**Available data**
++++++++++++++++++++

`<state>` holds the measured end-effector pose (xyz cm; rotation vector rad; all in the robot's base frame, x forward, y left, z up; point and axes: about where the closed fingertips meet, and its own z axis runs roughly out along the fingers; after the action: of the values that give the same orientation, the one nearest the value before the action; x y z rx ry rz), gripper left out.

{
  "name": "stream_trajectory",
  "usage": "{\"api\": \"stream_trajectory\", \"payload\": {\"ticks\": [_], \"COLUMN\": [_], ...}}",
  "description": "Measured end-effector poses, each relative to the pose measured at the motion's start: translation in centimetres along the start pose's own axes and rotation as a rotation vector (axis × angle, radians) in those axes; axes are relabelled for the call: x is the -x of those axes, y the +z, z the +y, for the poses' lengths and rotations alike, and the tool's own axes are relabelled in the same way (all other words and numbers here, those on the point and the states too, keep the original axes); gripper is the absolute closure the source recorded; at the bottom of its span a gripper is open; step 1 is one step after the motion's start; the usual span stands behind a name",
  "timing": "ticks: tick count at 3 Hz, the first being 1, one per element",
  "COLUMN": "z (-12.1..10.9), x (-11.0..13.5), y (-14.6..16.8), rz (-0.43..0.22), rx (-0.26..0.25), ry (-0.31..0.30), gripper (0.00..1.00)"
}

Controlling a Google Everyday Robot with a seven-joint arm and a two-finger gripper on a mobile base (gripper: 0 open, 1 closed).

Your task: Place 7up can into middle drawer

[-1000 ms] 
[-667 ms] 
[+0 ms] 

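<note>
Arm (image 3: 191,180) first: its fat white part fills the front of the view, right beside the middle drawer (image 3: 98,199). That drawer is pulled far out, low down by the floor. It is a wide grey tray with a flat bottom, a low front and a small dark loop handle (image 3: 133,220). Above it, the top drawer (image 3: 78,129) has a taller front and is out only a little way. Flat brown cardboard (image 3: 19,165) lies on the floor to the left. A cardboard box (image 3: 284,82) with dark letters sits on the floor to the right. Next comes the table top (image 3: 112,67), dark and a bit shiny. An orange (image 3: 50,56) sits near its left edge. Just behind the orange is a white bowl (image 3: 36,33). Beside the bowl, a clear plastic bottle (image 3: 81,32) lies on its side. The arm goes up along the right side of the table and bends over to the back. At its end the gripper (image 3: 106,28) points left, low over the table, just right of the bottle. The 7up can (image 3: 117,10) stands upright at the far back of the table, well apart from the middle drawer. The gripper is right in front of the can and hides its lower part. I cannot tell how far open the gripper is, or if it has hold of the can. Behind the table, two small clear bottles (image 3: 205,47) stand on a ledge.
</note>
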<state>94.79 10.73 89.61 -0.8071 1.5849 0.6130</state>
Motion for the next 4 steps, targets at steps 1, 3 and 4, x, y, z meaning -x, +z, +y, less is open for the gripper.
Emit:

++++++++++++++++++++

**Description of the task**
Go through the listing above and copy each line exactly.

**Solution to this exercise**
`<state>` holds the measured end-effector pose (xyz cm; rotation vector rad; all in the robot's base frame, x forward, y left, z up; point and axes: about where the closed fingertips meet, and its own z axis runs roughly out along the fingers; after the action: of the values that give the same orientation, the one nearest the value before the action; x y z rx ry rz), gripper left out.

{
  "name": "stream_trajectory",
  "usage": "{\"api\": \"stream_trajectory\", \"payload\": {\"ticks\": [_], \"COLUMN\": [_], ...}}",
  "description": "Measured end-effector poses, each relative to the pose measured at the motion's start: translation in centimetres along the start pose's own axes and rotation as a rotation vector (axis × angle, radians) in those axes; axes are relabelled for the call: x is the -x of those axes, y the +z, z the +y, for the poses' lengths and rotations alike, and the tool's own axes are relabelled in the same way (all other words and numbers here, those on the point and the states too, keep the original axes); gripper is the absolute closure the source recorded; at the bottom of its span a gripper is open; step 1 is one step after the motion's start; the usual span stands behind a name",
  "timing": "ticks: tick count at 3 Hz, the first being 1, one per element",
  "COLUMN": "z (-12.1..10.9), x (-11.0..13.5), y (-14.6..16.8), rz (-0.43..0.22), rx (-0.26..0.25), ry (-0.31..0.30), gripper (0.00..1.00)"
}

Controlling a Google Everyday Robot with a seven-joint arm and a two-finger gripper on a mobile base (gripper: 0 open, 1 closed).

Your task: Place 7up can into middle drawer

[-1000 ms] 
[-667 ms] 
[+0 ms] 

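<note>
Arm (image 3: 191,180) first: its fat white part fills the front of the view, right beside the middle drawer (image 3: 98,199). That drawer is pulled far out, low down by the floor. It is a wide grey tray with a flat bottom, a low front and a small dark loop handle (image 3: 133,220). Above it, the top drawer (image 3: 78,129) has a taller front and is out only a little way. Flat brown cardboard (image 3: 19,165) lies on the floor to the left. A cardboard box (image 3: 284,82) with dark letters sits on the floor to the right. Next comes the table top (image 3: 112,67), dark and a bit shiny. An orange (image 3: 50,56) sits near its left edge. Just behind the orange is a white bowl (image 3: 36,33). Beside the bowl, a clear plastic bottle (image 3: 81,32) lies on its side. The arm goes up along the right side of the table and bends over to the back. At its end the gripper (image 3: 106,28) points left, low over the table, just right of the bottle. The 7up can (image 3: 117,10) stands upright at the far back of the table, well apart from the middle drawer. The gripper is right in front of the can and hides its lower part. I cannot tell how far open the gripper is, or if it has hold of the can. Behind the table, two small clear bottles (image 3: 205,47) stand on a ledge.
</note>
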<state>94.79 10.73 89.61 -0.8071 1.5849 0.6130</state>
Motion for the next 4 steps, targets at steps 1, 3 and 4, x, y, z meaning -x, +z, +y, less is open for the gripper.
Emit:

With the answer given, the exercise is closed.